Your instructions: Among the lines below, copy exactly those from the one with "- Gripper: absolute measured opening" through the one with "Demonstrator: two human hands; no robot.", counting both ends.

Records drawn from a dataset:
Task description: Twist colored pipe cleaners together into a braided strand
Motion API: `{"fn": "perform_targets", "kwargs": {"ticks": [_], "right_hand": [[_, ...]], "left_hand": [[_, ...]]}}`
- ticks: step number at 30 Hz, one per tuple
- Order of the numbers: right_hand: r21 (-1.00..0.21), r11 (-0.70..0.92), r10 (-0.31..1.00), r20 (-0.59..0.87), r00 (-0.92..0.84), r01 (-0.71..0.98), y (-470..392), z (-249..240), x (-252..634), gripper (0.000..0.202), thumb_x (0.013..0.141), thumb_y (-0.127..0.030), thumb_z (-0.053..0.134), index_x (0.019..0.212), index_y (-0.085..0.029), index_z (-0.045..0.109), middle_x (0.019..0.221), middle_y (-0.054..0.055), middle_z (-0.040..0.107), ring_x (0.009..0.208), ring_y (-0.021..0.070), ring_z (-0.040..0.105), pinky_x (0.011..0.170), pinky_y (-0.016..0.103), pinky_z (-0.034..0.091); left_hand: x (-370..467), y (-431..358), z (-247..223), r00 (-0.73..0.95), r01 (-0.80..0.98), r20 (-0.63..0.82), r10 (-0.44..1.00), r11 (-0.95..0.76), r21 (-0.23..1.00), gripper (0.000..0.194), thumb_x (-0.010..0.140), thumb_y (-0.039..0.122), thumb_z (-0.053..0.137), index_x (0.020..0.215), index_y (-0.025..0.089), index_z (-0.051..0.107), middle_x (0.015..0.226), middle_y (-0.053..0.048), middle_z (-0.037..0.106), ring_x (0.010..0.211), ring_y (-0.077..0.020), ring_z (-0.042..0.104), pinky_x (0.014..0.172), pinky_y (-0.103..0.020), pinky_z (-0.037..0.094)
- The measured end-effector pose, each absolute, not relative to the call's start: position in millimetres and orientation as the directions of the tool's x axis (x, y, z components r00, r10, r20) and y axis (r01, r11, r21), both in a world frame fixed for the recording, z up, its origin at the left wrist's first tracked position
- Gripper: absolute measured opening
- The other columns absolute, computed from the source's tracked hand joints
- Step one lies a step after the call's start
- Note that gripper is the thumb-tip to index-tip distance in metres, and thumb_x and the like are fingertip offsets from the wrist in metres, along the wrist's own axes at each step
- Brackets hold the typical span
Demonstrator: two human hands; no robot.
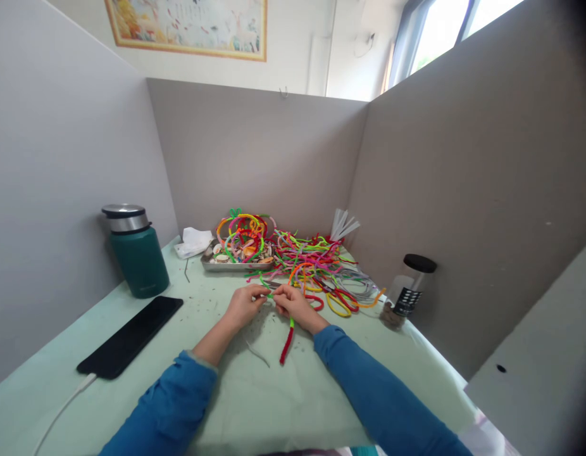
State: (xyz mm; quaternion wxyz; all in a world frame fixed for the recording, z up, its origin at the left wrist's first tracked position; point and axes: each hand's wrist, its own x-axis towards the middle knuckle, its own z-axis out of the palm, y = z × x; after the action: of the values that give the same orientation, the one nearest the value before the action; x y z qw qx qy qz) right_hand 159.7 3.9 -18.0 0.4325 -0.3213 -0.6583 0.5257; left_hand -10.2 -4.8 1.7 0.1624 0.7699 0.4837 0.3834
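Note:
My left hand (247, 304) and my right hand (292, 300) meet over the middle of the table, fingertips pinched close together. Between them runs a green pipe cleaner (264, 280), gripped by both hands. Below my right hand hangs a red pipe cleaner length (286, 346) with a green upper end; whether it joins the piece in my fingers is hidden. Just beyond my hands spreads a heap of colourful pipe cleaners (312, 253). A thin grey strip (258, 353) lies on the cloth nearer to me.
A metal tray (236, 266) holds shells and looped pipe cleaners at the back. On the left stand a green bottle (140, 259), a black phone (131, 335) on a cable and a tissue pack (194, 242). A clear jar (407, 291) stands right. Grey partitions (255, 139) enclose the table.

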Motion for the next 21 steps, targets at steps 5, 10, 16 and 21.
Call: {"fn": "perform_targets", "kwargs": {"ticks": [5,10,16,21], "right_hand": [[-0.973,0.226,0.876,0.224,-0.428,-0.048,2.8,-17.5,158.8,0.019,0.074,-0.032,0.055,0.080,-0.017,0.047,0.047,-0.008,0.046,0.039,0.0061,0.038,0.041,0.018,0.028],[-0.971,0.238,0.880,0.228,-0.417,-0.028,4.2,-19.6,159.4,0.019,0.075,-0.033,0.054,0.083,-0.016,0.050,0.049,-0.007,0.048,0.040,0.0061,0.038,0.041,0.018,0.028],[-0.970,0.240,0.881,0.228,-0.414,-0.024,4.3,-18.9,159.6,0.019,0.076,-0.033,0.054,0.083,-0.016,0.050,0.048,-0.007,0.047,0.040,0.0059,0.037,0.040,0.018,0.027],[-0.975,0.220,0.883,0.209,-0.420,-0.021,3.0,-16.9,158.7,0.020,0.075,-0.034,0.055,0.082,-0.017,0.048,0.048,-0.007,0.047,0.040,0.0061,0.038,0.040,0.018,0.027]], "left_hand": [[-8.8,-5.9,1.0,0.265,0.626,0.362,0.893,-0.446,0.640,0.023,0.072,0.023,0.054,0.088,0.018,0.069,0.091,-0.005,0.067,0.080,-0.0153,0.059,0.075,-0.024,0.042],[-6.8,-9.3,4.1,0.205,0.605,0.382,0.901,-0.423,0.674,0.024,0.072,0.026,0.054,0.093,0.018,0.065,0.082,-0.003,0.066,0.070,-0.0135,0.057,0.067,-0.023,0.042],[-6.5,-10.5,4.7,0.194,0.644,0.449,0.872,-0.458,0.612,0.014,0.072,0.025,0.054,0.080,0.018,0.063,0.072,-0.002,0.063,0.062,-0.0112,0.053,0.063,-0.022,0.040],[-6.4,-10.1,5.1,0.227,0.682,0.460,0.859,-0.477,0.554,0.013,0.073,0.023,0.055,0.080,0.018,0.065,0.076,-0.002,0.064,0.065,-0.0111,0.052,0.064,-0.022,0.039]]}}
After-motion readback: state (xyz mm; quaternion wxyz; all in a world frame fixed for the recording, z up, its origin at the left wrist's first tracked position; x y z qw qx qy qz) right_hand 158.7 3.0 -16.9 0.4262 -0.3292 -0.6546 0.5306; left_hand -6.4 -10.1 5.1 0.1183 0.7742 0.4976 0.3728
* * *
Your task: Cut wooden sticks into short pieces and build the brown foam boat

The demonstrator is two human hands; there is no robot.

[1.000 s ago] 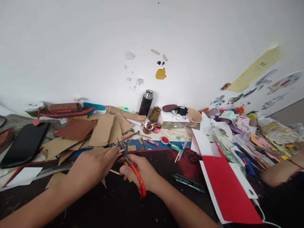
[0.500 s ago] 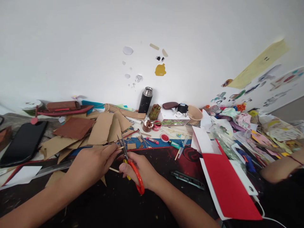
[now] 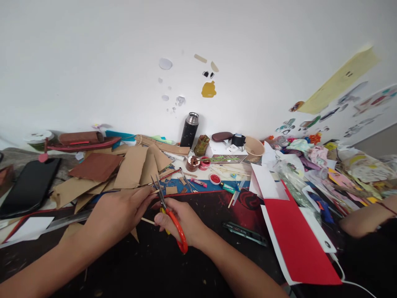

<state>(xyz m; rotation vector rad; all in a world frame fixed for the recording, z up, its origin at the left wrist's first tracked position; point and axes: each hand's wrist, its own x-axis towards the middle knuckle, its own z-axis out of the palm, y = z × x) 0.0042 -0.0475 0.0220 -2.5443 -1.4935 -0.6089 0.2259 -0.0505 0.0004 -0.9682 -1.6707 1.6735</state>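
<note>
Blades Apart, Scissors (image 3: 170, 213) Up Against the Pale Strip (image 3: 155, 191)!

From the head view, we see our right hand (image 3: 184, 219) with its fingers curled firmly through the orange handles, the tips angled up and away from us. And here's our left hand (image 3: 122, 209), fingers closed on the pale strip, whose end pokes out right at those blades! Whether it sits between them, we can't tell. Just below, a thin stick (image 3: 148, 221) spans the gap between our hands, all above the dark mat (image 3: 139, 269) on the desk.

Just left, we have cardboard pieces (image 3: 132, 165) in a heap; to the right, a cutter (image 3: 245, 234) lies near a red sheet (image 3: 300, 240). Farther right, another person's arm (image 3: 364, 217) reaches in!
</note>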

Solution:
- Gripper: absolute measured opening
- The other columns absolute, computed from the source's tracked hand joints
- Step one lies a step after the call's start
- Note that gripper is the thumb-tip to index-tip distance in metres, and thumb_x and the like are fingertip offsets from the wrist in metres, along the wrist's own axes at each step
- Brackets hold the typical span
Demonstrator: two human hands; no robot.

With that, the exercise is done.